La poésie est un monde. Elle peut créer, détruire. Elle peut tout se permettre.
Hanté par la Shoah, Paul Celan balança des obus dans la langue des bourreaux.
Il l’éclata et y mêla des mots hébreux, inventant sa « contre-langue ». À l’inouï, il opposa l’indicible.
Juan Gelman, lui, parlait de « combattre la langue qui combat l’exil ».
Séparé des siens, il trancha ses poèmes à coups de barre oblique, rendant la scansion suffocante. Ce déraciné endeuillé a tordu la langue (la « langua padecida que habla »), lui modelant un nouveau visage. Il créa de nouveaux mots face, là aussi, à ce qui ne pouvait s’exprimer avec la langue commune.
« te destrabajo de la muerte como puedo »
« je te désentrave de la mort comme je peux »
« […] / o palabra muda donde procuro andar contra la muerte / alma que musicàs musica que toda la anchura de la mundo a penas pasa / rota / triste alrededor de lo que me dejaste / noche a pie »
« […] / ou parole muette où j’essaie de marcher contre la mort / âme toi qui musiques une musique qui passe à peine tout l’espace du monde / brisée / elle tristoie autour de ce que tu m’as laissé / nuit à pied »

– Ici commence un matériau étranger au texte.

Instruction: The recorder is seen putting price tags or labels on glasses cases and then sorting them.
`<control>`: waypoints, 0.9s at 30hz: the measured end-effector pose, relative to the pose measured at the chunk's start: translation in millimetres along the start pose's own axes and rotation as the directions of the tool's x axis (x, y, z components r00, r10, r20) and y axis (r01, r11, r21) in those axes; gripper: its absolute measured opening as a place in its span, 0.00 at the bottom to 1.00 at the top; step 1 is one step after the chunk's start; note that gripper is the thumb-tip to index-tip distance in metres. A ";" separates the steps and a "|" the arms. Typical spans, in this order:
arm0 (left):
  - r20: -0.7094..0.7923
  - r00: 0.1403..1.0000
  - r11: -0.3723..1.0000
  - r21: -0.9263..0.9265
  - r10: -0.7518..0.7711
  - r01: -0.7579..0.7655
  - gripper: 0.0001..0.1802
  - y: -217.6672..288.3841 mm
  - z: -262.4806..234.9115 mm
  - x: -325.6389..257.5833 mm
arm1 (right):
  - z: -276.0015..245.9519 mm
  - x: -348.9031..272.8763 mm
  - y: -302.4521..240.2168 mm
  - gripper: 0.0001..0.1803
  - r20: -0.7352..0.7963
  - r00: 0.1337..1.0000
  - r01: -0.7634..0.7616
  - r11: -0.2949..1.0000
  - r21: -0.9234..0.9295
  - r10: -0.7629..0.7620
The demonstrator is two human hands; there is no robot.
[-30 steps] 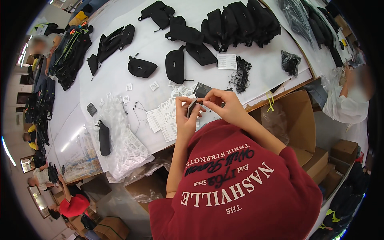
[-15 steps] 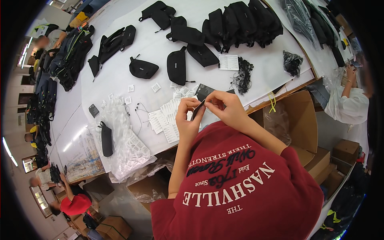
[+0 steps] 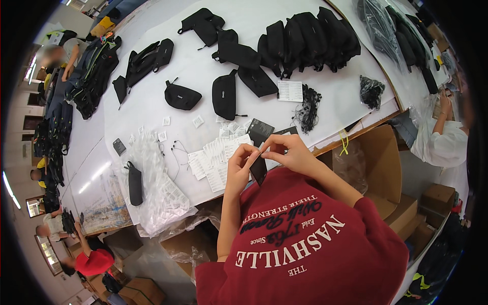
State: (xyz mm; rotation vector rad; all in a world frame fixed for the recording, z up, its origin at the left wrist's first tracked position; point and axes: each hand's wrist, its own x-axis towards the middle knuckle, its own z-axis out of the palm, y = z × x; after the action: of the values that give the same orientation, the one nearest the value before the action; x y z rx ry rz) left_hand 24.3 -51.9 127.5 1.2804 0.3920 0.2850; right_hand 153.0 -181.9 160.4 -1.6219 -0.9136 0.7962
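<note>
A black card tag [image 3: 259, 172] hangs from the fingertips of both hands over the table's near edge. My left hand [image 3: 239, 169] has its fingers closed on the card's upper left side. Thumb and forefinger of my right hand [image 3: 290, 151] pinch together at its top corner; any thin cord there is too small to make out. Just beyond the hands lies a stack of black cards [image 3: 260, 129], partly over white printed slips [image 3: 216, 160]. Past these, a black zip pouch [image 3: 224, 95] lies flat, near another pouch [image 3: 183, 96] on its left.
A pile of black pouches [image 3: 310, 38] covers the far right. Black cords [image 3: 307, 117] lie beside a white printed sheet [image 3: 290, 91]. At left, a clear plastic bag [image 3: 162, 195] holds white slips. An open carton [image 3: 381, 162] stands by the table's right edge. Other people work around the room.
The card in my hands has swung downward and now hangs below my fingertips. Both hands have shifted slightly nearer in the view, staying pinched together.
</note>
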 end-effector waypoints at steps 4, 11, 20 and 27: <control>-0.083 0.996 0.999 -0.027 0.029 -0.031 0.04 0.1 10.1 0.6 | -9.4 3.4 7.1 0.08 0.178 0.962 -0.254 0.918 0.305 0.207; -0.232 0.772 0.802 0.264 0.592 -0.536 0.05 101.4 58.2 13.7 | -38.4 14.5 21.0 0.09 0.231 0.958 -0.239 0.920 0.311 0.171; -0.178 -0.044 -0.079 -0.194 0.983 -0.978 0.16 235.4 119.0 40.3 | -65.7 41.1 28.2 0.08 0.194 0.955 -0.274 0.921 0.278 0.225; -0.199 0.845 0.867 0.059 0.496 -0.495 0.04 138.8 90.4 106.3 | -114.6 50.0 53.4 0.08 0.116 0.930 -0.367 0.879 0.305 0.348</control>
State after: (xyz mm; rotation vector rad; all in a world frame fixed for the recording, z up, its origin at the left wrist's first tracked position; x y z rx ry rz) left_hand 160.8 -49.1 269.3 1.3484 0.2293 0.8660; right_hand 284.6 -199.3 130.7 -1.4974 -0.4885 1.1895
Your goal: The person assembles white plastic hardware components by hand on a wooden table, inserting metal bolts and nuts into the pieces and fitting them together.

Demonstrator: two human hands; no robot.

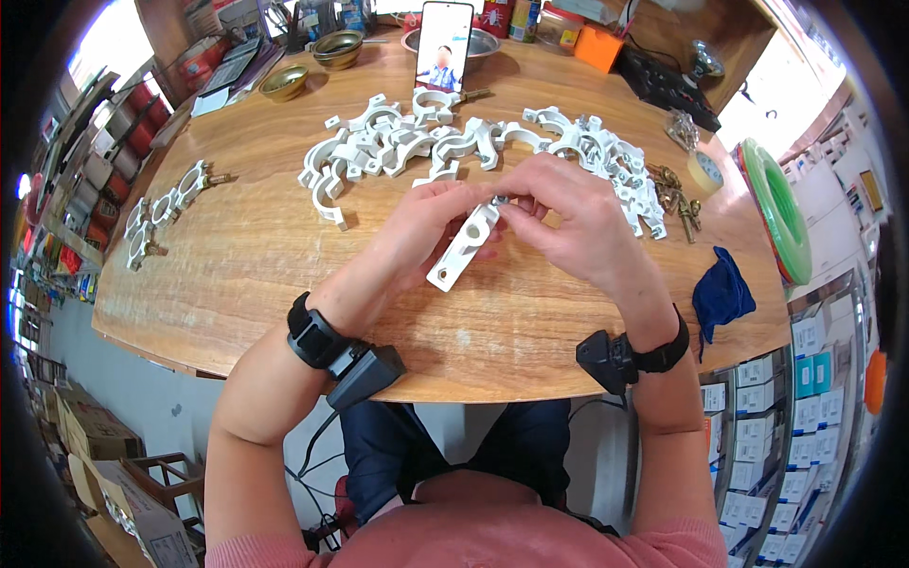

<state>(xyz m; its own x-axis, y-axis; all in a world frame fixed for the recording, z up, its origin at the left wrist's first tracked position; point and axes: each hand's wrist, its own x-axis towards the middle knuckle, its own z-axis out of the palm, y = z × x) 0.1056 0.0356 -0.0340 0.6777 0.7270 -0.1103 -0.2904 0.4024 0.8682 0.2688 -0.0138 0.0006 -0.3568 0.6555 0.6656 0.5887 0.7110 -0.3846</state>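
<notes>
Head view: fingers (445, 204) pinch white clamp (463, 248).

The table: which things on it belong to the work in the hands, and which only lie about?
Belong to the work:
white clamp piece held by left hand and right hand
pile of white clamps
brass screws
finished clamps

Only lying about:
phone
blue cloth
tape roll
brass bowls
</notes>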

La poésie peut tout se permettre et la langue devient alors matière à sculpter. Quitte à se faire parfois hermétique. Sa fonction principale n’est pas la clarté du propos au service du plus grand nombre. Il serait d’ailleurs périlleux de tenter de l’enceindre dans quoi que ce soit.
La poésie est un vaste monde, à la fois refuge et saillie.
Extraits de Lettre ouverte de Juan Gelman, aux Éditions Caractères, traduit par Jacques Ancet.